COMMENTARY| Defensive end Chandler Jones showed promise during an uneven rookie season with the New England Patriots last year. While he started off strongly, he faded down the stretch. A major question for the team heading into training camp is whether or not he can be a breakout player in 2013.
Jones joined the Patriots as a first-round draft pick out of Syracuse. The 260-pounder posted six sacks and 45 tackles in 14 games, but 33 of the tackles and all of the sacks came in his first eight games. His downfall coincided with an ankle injury he suffered in a 35-point November 18th blowout of the Indianapolis Colts that knocked him from the game and caused him to miss the next two contests. He was never the same after that, frequently being invisible in the games he did play.
It's a tall order to expect the inconsistent 23-year-old to be the heart of the team's pass rush but that is exactly the position the team has put him in entering this season.
The Patriots have developed a trend of not paying for premium rushers. Aging Andre Carter (10 sacks in 2011), and scrap-heap pickups Mark Anderson (10 sacks in 2011) and Tully Banta-Cain (10 sacks in 2009) are the only players to record double-digit sacks since 2007.
While there are certainly teams that struggle to get to the quarterback more than the Patriots, the team has lacked a stud in that department for some time. They haven't had a player consistently pile up sack numbers since linebacker Mike Vrabel accumulated 48 in his eight seasons in New England from 2001-2008.
To be fair, the last time they spent big for a pass rusher was linebacker Adalius Thomas in 2007. Although that didn't turn out well, it shouldn't dictate how they continue to operate.

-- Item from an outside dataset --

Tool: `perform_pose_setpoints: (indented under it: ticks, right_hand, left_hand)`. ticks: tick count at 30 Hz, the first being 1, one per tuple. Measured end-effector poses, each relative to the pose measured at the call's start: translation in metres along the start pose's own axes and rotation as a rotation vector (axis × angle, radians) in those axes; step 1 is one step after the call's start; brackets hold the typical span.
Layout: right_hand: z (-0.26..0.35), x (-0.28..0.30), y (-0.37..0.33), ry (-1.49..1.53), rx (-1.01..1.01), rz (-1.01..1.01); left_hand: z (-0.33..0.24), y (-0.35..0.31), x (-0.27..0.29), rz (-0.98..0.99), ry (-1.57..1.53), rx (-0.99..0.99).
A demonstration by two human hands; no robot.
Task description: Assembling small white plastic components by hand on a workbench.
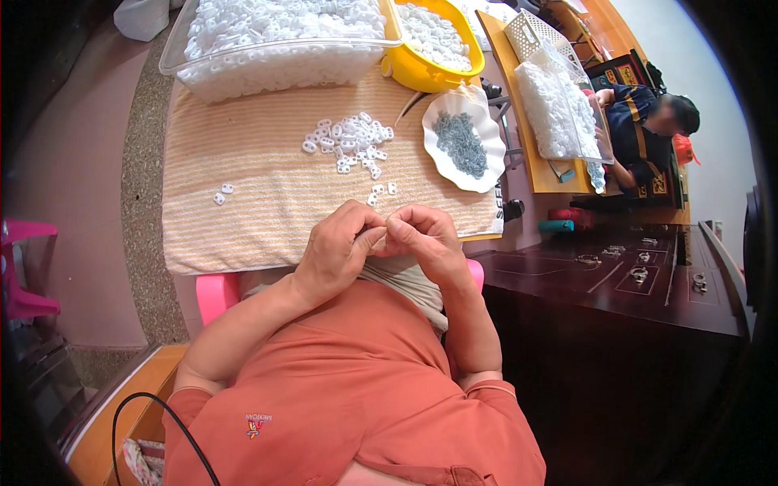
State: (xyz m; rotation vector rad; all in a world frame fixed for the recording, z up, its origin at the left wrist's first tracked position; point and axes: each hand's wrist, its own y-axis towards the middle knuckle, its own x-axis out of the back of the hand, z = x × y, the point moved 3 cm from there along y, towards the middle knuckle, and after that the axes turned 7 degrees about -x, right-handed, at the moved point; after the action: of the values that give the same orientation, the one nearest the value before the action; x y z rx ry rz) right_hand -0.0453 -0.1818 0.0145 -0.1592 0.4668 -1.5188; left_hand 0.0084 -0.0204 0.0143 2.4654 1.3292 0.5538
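Both my left hand and my right hand are pinched closed, tips together; on what, I cannot tell. White pieces lie in a pile on the towel, beyond my hands.

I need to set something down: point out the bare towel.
Bare towel lies between the clear tub and leftmost loose pieces, and from those to the near edge. Crowded: the centre pile; far right, yellow basket and wavy plate.

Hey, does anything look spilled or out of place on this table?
Nothing looks clearly spilled. Slightly odd: a couple of small white plastic pieces lie on the striped beige towel, left of the loose white heap, separated from it, perhaps deliberately.
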Motion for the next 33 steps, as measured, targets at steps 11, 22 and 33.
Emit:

Defensive end Rob Ninkovich, another lunch pail player, led the team with eight sacks last season. Although the team was linked for a time to then free-agent defensive end John Abraham, they ultimately made no major moves to address their pass rush this offseason.
Because of their high-flying offense and weaker group of defensive backs in recent years, opposing teams have passed on the Patriots with abandon. Last year, the team ranked 15th in the NFL with 37 sacks, and 29th in passing yards allowed at 271.4 per game. A more effective pass rush would go a long way in shoring up their defense.
Jones may have the most pass-rushing talent on the team but his path to realizing his potential won't be easy. He doesn't have any teammates who can divert attention from him. The opposition can gang up on him with extra blockers, especially during passing downs, because he is easily identifiable as the biggest threat on the field in such situations. This puts him in the position of fighting an uphill battle when trying to make impact plays.
Ninkovich's game is not based on top-end athleticism and technique. Instead, he's a ball hawk whose uncanny ability to be in the right place at the right time gives him opportunities when the opposition's blocking breaks down.
The one newcomer who might be a wildcard is rookie linebacker Jamie Collins. He was the team's top pick in this year's draft out of Southern Mississippi, and while he has freakish athletic ability, he is also extremely raw. It may be a stretch to expect him to step right in and produce without the growing pains often experienced by young players trying to pick up New England's complex game plans.
Perhaps there is another player or two on the roster who will emerge this year to lighten Jones' burden, but there are no obvious candidates entering training camp. While the "Patriot Way" relies on cultivating little-known pick-ups and young players to fit their needs, paying for brand names isn't always a bad thing.
Jones could become one of the premium sack artists New England typically avoids paying. On the other hand, he could fall short given the lack of help the team is giving him. Effectively rushing the passer is dependent on pressure coming from multiple angles, which may be difficult to achieve this season with the players currently on the roster.
Jones is one of the most talented young players on the Patriots. It will be interesting to see if he develops into a consistent long-term contributor, if not a star. His natural ability will largely determine his future but it would be nice if the team gave him some help to expedite that process while improving their defense at the same time.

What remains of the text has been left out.